Please copy out the entries below exactly, beginning with the line that contains "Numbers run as" and ending with the line that contains "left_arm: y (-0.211", and include nothing outside that span.

Extracted entries: Begin

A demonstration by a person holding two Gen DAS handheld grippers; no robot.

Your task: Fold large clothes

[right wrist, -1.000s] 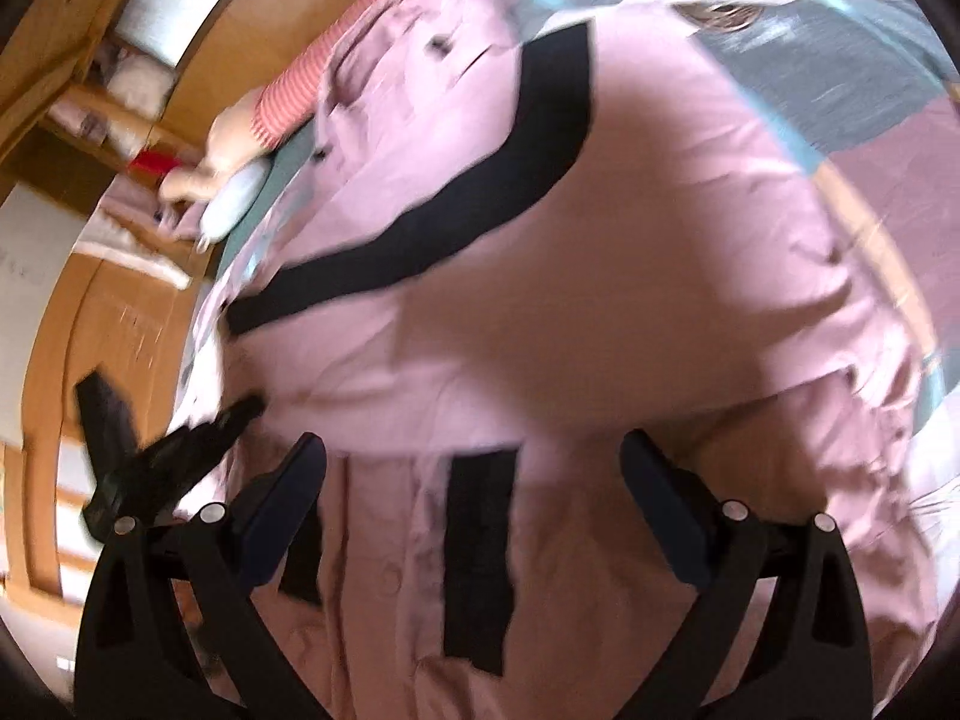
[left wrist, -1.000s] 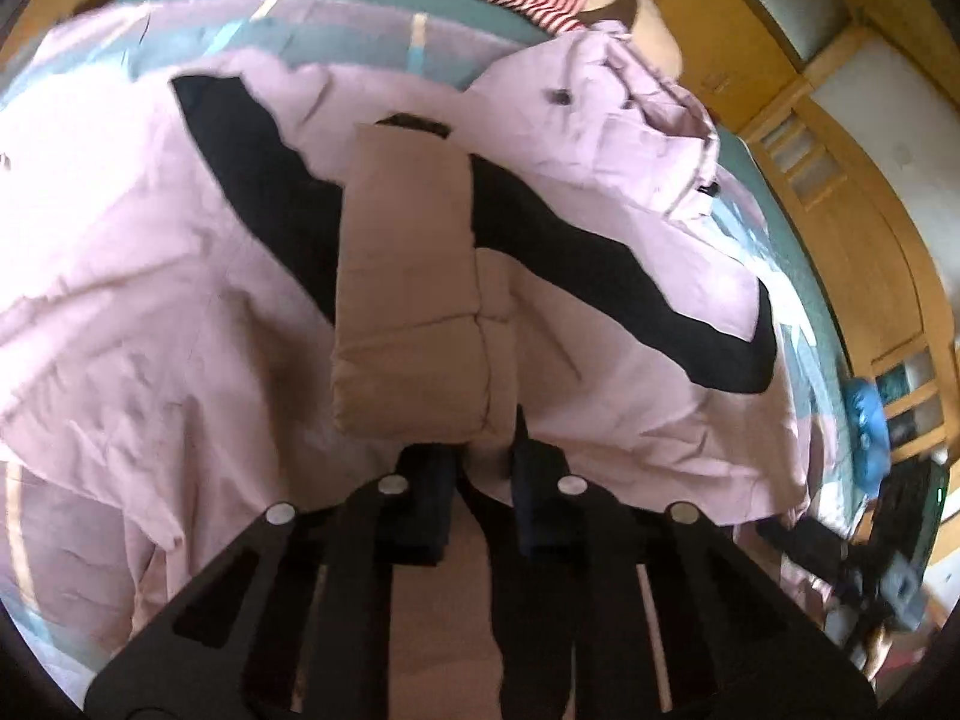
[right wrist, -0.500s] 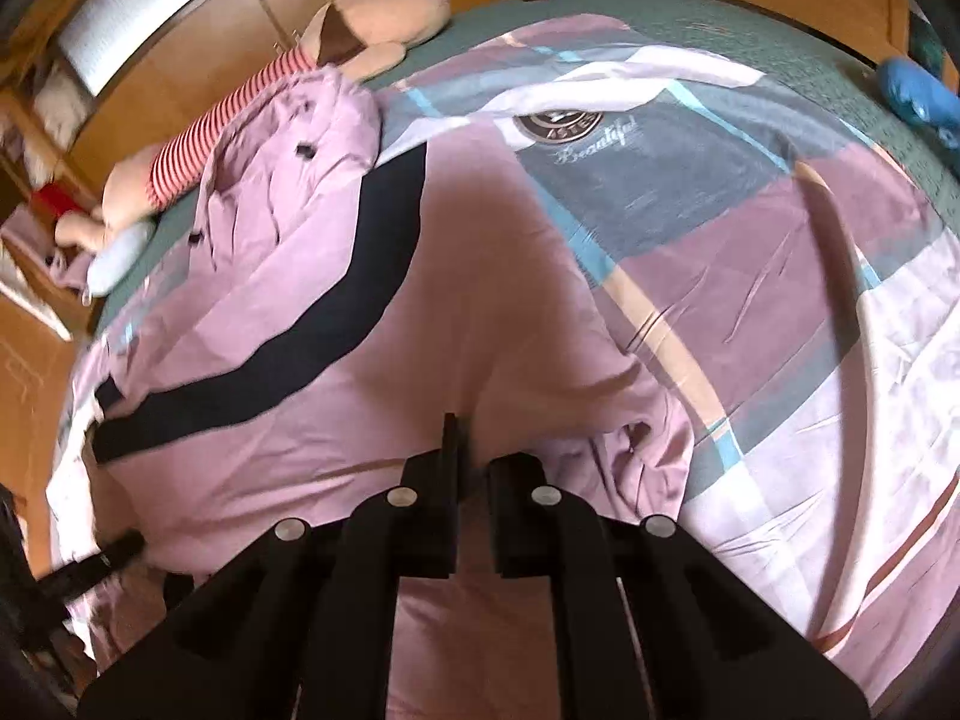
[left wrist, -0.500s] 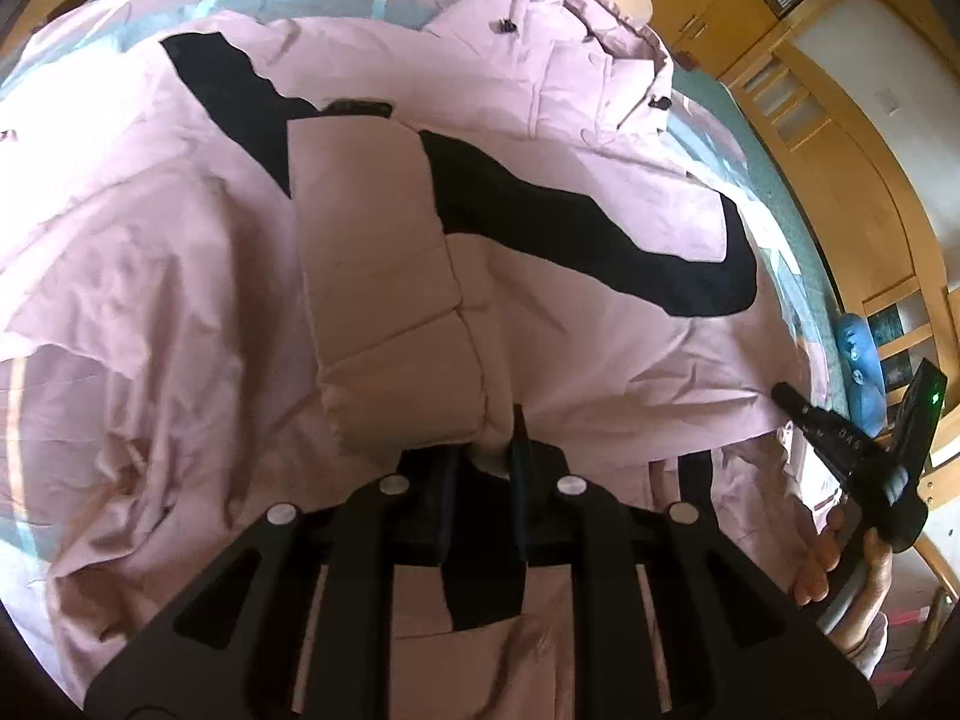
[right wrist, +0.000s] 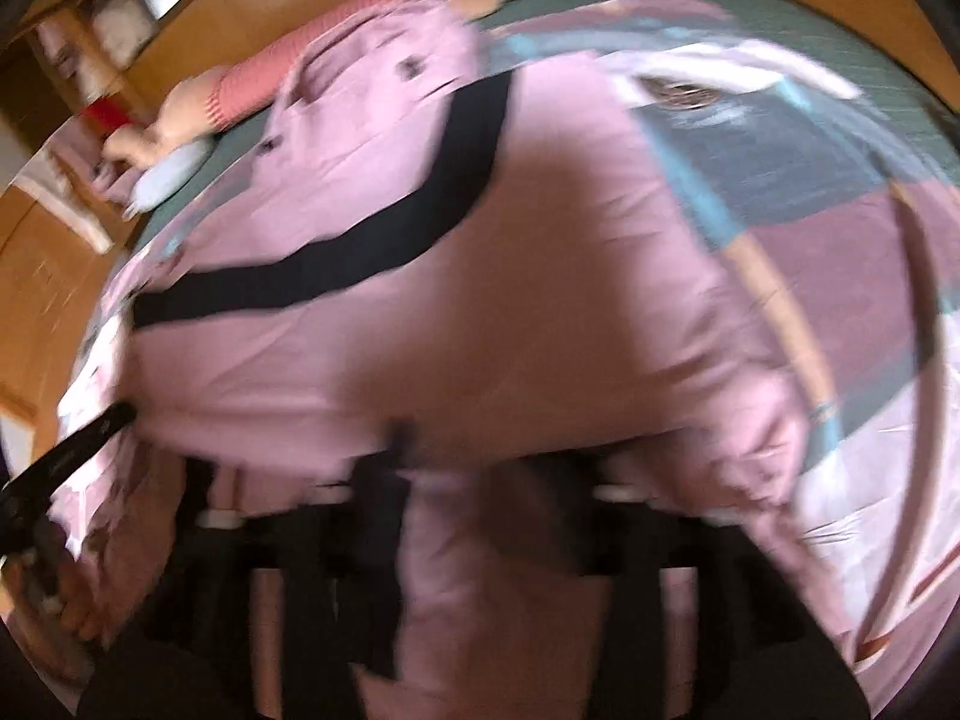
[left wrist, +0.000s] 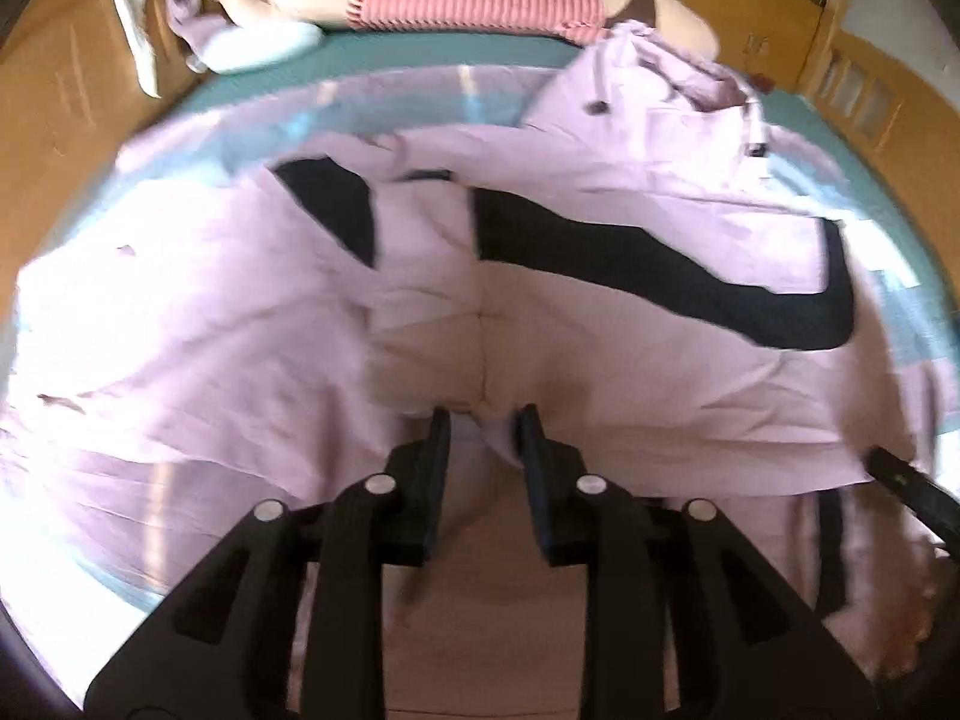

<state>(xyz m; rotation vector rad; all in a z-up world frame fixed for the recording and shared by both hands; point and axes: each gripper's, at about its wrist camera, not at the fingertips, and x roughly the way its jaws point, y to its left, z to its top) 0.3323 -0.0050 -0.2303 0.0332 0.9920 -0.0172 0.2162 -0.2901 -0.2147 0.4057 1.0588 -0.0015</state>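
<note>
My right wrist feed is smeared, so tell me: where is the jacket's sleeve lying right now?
Observer: The sleeve lies folded across the body of the jacket, covering part of the black stripe.
Operator: And where is the left gripper?
Observer: The left gripper is at the cuff, with fabric between its fingers. I can't tell whether it is clamped.

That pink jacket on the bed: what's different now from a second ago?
The left gripper has opened, letting the folded sleeve go. The right gripper, open a second ago, then shut, is too blurred to judge. The pink jacket stays spread on the bed.
</note>
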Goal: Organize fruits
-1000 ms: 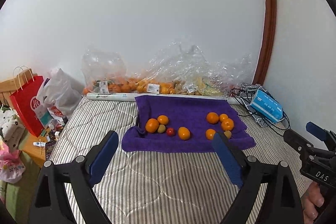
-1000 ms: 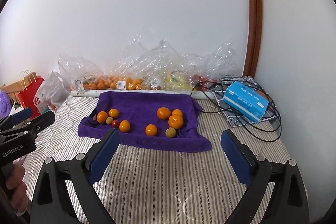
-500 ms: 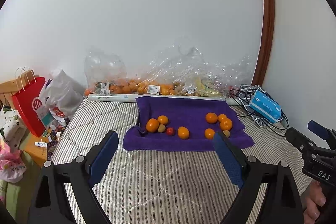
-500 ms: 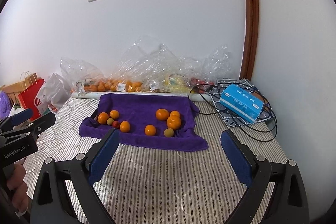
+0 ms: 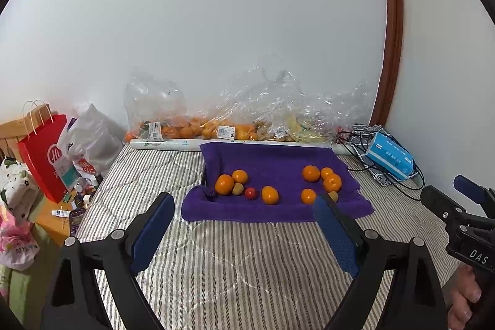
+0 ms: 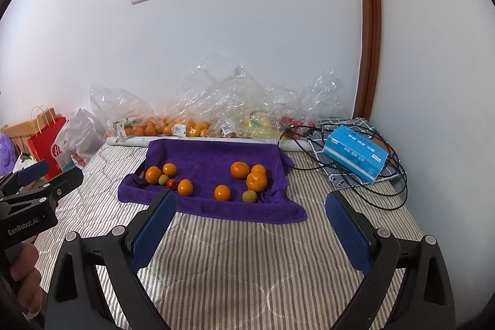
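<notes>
A purple towel (image 5: 272, 160) lies on the striped mattress (image 5: 247, 262) with loose fruit on it. Its left cluster has oranges (image 5: 224, 184), a small greenish fruit (image 5: 237, 188) and a red fruit (image 5: 251, 193). The right cluster holds several oranges (image 5: 311, 173) and a brownish fruit (image 5: 334, 194). The towel (image 6: 204, 156) and its oranges (image 6: 256, 181) show in the right wrist view too. My left gripper (image 5: 243, 204) is open and empty, short of the towel's front edge. My right gripper (image 6: 250, 200) is likewise open and empty in front of the towel.
Clear plastic bags of fruit (image 5: 222, 126) and a white roll (image 5: 167, 144) line the wall behind the towel. A blue box (image 5: 389, 155) sits on black cables at the right. A red paper bag (image 5: 43, 153) and clutter stand off the mattress's left edge.
</notes>
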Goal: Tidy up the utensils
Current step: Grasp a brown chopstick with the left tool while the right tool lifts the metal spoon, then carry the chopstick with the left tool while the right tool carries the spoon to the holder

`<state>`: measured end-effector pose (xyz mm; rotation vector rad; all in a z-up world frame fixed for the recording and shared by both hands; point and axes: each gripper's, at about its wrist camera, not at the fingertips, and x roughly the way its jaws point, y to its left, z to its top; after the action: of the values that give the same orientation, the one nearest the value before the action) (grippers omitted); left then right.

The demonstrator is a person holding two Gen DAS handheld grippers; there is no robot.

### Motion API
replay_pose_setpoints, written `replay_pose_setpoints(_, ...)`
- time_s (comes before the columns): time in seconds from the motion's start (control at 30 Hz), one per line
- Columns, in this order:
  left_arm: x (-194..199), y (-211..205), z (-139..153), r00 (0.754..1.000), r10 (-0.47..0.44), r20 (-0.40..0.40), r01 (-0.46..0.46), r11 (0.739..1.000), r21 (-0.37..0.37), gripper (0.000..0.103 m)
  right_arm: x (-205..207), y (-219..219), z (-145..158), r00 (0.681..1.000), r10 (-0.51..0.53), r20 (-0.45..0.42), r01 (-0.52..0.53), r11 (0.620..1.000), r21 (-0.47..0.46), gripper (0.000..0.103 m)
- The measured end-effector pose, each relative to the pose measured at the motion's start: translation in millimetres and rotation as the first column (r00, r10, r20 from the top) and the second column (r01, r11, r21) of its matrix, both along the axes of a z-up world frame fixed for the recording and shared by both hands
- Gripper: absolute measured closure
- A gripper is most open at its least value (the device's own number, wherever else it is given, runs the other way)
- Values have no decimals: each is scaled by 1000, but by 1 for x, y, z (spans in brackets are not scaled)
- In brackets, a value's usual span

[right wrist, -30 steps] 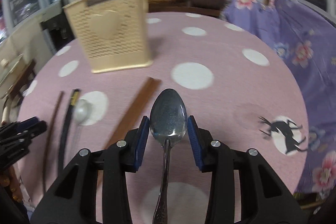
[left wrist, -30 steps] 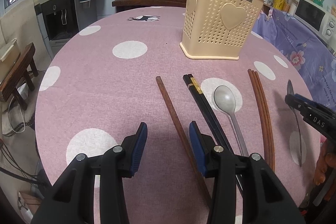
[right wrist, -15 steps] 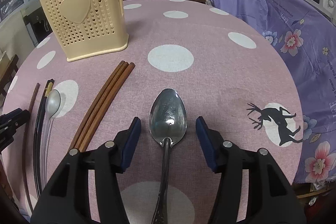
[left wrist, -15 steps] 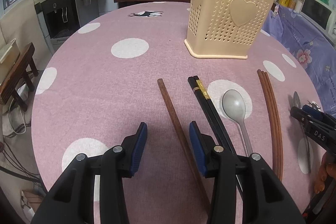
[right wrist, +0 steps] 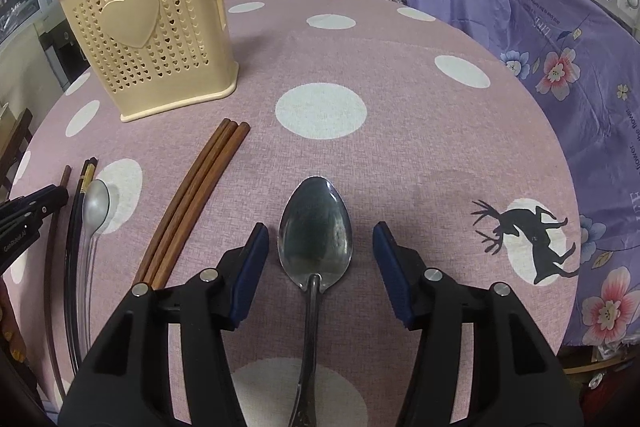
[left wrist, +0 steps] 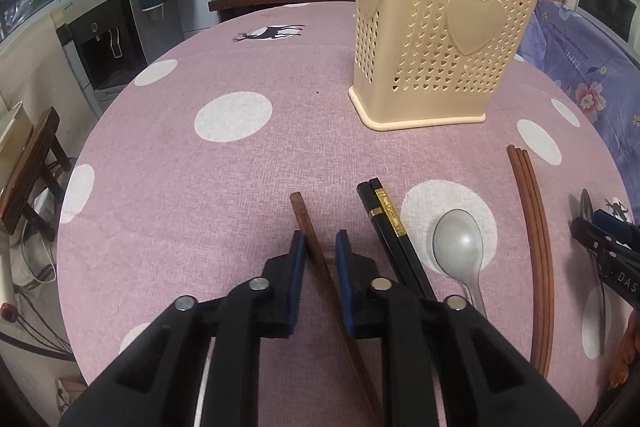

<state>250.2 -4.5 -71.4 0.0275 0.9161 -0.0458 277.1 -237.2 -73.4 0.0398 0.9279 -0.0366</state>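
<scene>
Left gripper [left wrist: 321, 255] narrowed around single brown chopstick [left wrist: 316, 247], left pad touching, slight gap at right pad; not clamped. Right gripper [right wrist: 320, 247] spread wide either side of steel spoon [right wrist: 315, 241], clear of bowl. Black chopstick pair [left wrist: 394, 239], grey spoon [left wrist: 458, 247], three brown chopsticks [right wrist: 192, 199] flat on dotted tablecloth [left wrist: 180, 167]. Cream utensil basket [left wrist: 436, 27] upright beyond.

Both cameras sat low over the desk [left wrist: 168, 155], each looking forward along its own claw toward the cream holder [left wrist: 436, 39]. The left one faced it from its left front, the right one [right wrist: 152, 43] from its right front. Both caught the chopsticks and spoons lying before it.
</scene>
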Motion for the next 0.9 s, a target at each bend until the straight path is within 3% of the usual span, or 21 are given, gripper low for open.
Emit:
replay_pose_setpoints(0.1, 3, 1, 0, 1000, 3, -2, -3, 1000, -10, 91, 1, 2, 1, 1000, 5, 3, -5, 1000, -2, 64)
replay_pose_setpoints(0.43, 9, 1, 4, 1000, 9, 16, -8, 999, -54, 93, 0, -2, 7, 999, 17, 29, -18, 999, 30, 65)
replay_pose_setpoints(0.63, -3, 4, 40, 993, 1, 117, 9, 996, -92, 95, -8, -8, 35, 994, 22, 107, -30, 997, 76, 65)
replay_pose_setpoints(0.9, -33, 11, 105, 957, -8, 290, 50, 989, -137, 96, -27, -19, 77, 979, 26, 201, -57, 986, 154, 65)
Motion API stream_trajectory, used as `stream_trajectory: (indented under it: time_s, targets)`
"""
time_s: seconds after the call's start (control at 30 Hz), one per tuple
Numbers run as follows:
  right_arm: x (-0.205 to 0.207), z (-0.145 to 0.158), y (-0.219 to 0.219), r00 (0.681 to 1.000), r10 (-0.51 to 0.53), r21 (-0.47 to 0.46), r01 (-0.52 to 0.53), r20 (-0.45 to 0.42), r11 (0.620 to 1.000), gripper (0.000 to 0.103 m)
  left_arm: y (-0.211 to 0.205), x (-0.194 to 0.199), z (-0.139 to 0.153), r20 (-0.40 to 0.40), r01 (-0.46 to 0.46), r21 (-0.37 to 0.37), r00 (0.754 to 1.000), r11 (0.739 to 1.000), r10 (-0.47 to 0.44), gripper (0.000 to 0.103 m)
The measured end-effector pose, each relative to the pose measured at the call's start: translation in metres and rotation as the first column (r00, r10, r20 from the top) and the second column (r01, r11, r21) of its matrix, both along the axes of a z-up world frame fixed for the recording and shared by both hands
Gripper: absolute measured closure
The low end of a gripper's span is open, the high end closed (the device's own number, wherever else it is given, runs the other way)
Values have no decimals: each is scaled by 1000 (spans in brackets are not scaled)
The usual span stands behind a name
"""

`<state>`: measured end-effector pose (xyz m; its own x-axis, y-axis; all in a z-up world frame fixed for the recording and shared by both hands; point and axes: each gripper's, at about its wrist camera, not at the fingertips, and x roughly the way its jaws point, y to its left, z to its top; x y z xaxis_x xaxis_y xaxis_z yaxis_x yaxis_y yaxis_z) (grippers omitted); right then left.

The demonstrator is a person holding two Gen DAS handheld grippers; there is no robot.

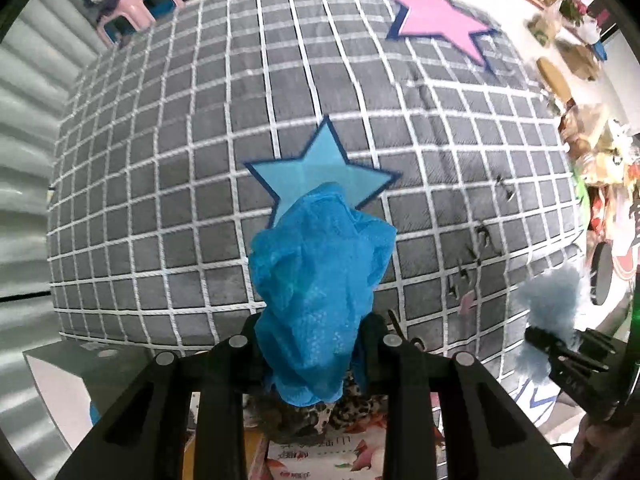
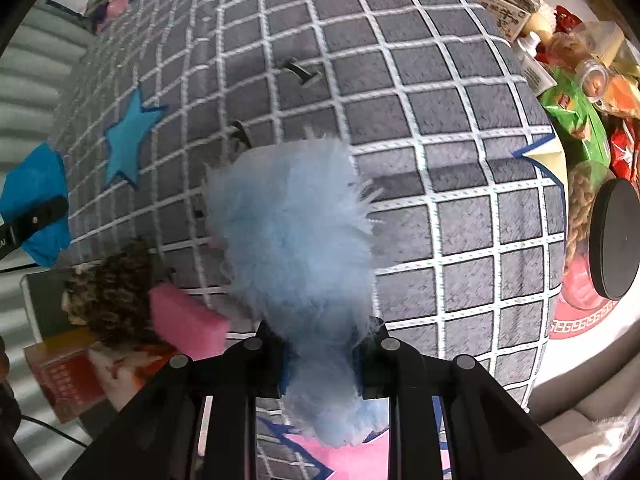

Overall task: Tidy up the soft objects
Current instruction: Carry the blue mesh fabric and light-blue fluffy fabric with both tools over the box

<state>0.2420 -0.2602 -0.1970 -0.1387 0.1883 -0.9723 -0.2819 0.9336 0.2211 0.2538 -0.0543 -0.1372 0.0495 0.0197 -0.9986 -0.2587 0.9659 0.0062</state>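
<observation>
My left gripper (image 1: 314,354) is shut on a crumpled blue cloth (image 1: 316,280) and holds it just before a blue star patch (image 1: 316,168) on the grey checked mat (image 1: 160,160). My right gripper (image 2: 320,356) is shut on a fluffy light-blue pompom (image 2: 296,232) above the mat (image 2: 440,120); it also shows in the left wrist view (image 1: 552,320). A pink star (image 1: 436,16) lies far right on the mat. A pink sponge (image 2: 188,320) and a leopard-print soft item (image 2: 112,296) lie at the mat's near left edge. The blue cloth (image 2: 32,196) shows at left.
A pink stool (image 1: 136,8) stands beyond the mat's far left. Jars, snack bags and bottles (image 2: 568,92) crowd the right side, with a black-lidded jar (image 2: 612,236). A yellow star (image 2: 548,156) and another pink star (image 2: 344,456) are on the mat. Boxes (image 2: 64,376) lie at left.
</observation>
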Motion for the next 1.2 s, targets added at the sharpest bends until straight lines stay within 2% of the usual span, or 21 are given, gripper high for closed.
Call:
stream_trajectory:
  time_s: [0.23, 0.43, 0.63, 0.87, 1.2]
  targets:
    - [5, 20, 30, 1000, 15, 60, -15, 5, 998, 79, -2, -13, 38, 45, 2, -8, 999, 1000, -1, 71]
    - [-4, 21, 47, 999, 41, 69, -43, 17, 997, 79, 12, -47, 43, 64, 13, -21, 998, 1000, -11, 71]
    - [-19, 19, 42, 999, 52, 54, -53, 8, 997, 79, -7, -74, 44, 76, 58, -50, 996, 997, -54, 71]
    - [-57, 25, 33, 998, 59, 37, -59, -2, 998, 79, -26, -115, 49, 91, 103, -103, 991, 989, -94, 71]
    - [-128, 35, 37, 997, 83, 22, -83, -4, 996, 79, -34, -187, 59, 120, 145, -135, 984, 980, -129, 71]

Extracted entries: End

[Reply]:
Numbers run as follows:
  right_arm: x (-0.205 to 0.207), z (-0.145 to 0.158), y (-0.219 to 0.219), r00 (0.681 to 1.000), r10 (-0.51 to 0.53), r21 (-0.47 to 0.46), r01 (-0.52 to 0.53), r20 (-0.45 to 0.42), r11 (0.620 to 1.000), gripper (0.000 to 0.103 m)
  left_arm: y (-0.211 to 0.205), x (-0.194 to 0.199), z (-0.139 to 0.153), r20 (-0.40 to 0.40), r01 (-0.46 to 0.46), r21 (-0.37 to 0.37), r00 (0.754 to 1.000), r11 (0.739 to 1.000), r10 (-0.47 to 0.44), gripper (0.000 to 0.103 m)

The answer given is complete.